Dan Brokke, the principal of Grace Christian School in Cabell County, urged lawmakers to vote in favor of the bill, specifically for ESAs.
"It's not government money; it's tax dollars. These parents are already paying for public education and now they're choosing to pay a second time," Brokke said.
Rachelle Engen, who serves the Institute of Justice, spoke in favor of ESAs, which allow parents to withdraw their children from the public school district and receive a deposit of public funds into government-authorized savings accounts.
Engen said it's unfair to make a ZIP code the sole deciding factor of the type of education a child can receive. She said she believes it is especially unfair to West Virginia's most disadvantaged students.
"That is why West Virginia should enact an education savings account or ESA program," she explained. "ESAs allow unprecedented opportunities for parents to customize their children's educations. They give students the ability to receive an education tailored specifically to their needs.
"West Virginia should join the 29 other states, the District of Columbia and Puerto Rico that have private school choice programs. and give their students robust opportunities to pursue an education that best fits their individual needs."

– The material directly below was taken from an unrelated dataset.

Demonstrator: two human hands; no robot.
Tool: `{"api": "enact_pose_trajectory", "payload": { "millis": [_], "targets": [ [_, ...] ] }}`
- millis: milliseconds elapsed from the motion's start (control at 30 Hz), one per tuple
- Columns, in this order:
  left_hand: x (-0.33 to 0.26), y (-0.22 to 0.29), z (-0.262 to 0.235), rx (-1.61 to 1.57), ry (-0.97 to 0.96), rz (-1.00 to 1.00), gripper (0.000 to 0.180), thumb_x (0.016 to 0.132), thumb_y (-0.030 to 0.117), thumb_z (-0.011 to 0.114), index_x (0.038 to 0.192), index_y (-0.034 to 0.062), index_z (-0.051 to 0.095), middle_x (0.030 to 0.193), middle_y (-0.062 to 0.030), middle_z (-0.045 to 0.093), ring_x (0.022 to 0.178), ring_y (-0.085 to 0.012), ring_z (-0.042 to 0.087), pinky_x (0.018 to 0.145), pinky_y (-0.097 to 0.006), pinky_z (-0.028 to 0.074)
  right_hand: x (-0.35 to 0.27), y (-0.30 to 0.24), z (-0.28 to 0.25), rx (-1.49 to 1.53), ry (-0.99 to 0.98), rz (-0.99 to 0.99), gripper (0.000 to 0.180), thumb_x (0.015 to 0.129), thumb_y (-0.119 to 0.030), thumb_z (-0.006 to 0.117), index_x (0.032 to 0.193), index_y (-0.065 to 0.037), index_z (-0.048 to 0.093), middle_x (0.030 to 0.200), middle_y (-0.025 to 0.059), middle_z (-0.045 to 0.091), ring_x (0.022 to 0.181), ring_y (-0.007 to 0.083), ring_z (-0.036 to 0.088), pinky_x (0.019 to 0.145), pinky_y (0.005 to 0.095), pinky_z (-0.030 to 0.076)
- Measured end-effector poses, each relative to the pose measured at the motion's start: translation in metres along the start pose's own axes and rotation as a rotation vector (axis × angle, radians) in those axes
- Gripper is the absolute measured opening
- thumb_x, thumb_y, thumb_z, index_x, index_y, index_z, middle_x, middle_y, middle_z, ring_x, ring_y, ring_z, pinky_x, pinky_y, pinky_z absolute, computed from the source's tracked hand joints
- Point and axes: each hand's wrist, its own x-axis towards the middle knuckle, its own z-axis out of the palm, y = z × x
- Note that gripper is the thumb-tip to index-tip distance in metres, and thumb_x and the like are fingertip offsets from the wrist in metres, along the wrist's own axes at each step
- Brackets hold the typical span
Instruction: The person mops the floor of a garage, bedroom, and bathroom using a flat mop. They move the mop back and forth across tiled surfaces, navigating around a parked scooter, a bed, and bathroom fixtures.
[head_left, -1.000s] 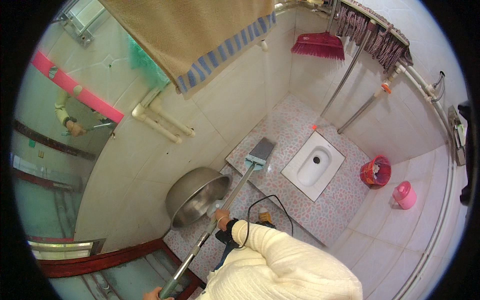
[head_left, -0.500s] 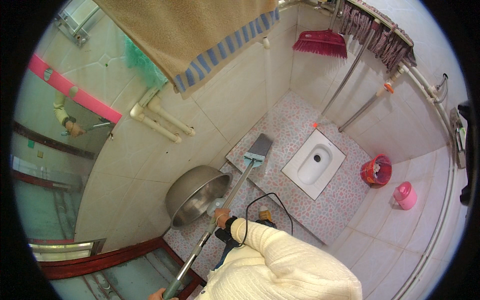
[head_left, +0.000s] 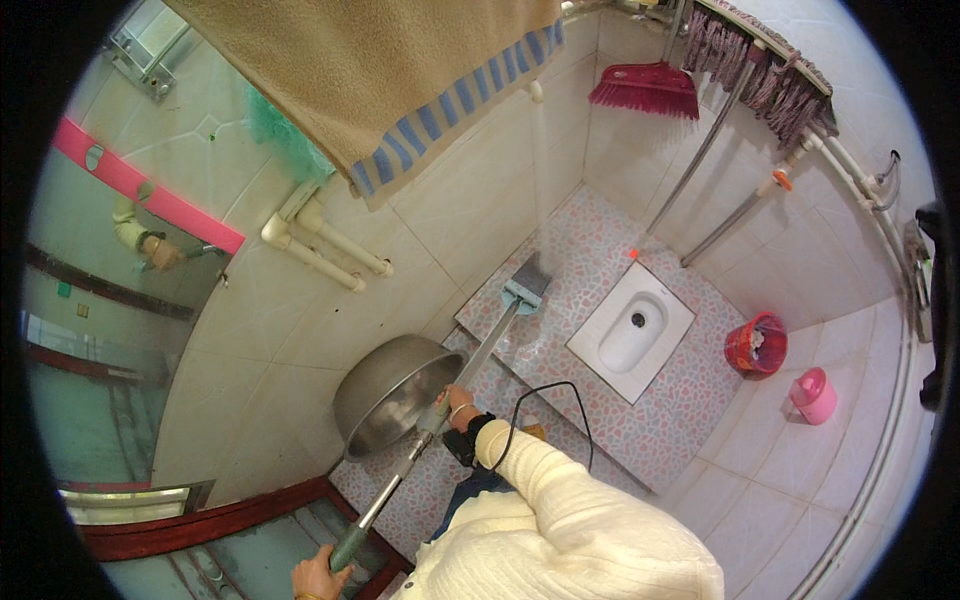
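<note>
A flat mop (head_left: 487,350) runs slantwise across the room, its dark grey head (head_left: 530,277) pressed on the speckled pink tile floor (head_left: 560,235) close to the left wall. My right hand (head_left: 460,408), in a cream sleeve with a dark band at the wrist, is wrapped round the middle of the pole. Lower left, my left hand (head_left: 318,577) closes on the grey-green end grip. Beside the pole, a big steel basin (head_left: 385,400) leans tilted by the wall. To the right of the mop head lies a white squat toilet (head_left: 622,335), set into the raised floor.
A step edge (head_left: 590,435) crosses the floor ahead of me. A black cable loop (head_left: 575,390) hangs near my right arm. Right of the toilet stand a red bucket (head_left: 757,345) and a pink container (head_left: 813,395). A towel (head_left: 390,80), a red broom (head_left: 645,90) and mops (head_left: 770,85) hang above.
The mop head has slid a little farther away and to the right, and turned slightly. Both hands have moved forward with the pole, and more of my left hand shows.
</note>
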Motion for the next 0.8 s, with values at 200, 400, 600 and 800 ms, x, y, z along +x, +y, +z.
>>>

Jonathan Rogers, a Kanawha County resident, said he was in full support of charter schools. He said it's time to embrace change with the possibility of better things to come.
"I stand in support of this bill. It supports the baseline funding for teachers to do their job and gives them the opportunity to embrace something new, like charter schools," Rogers said. "I think there is a lot of room for adjustment and compromise with this, allowing the best for the state as a whole. We've got to prepare our kids for the 21st century workforce, and this will do that."
Barry Holstein, a West Virginia resident, urged lawmakers to pass the bill in the form in which it was first introduced by the Senate. He said he supports the freedom to choose, and asked that charter schools and ESAs remain in the bill.
"Our motto here in West Virginia is 'Mountaineers are Always Free,' so don't we want to give parents the option for an education that works for their child?" Holstein asked. "If we can't do these simple, easy things, how are we going to do the hard stuff?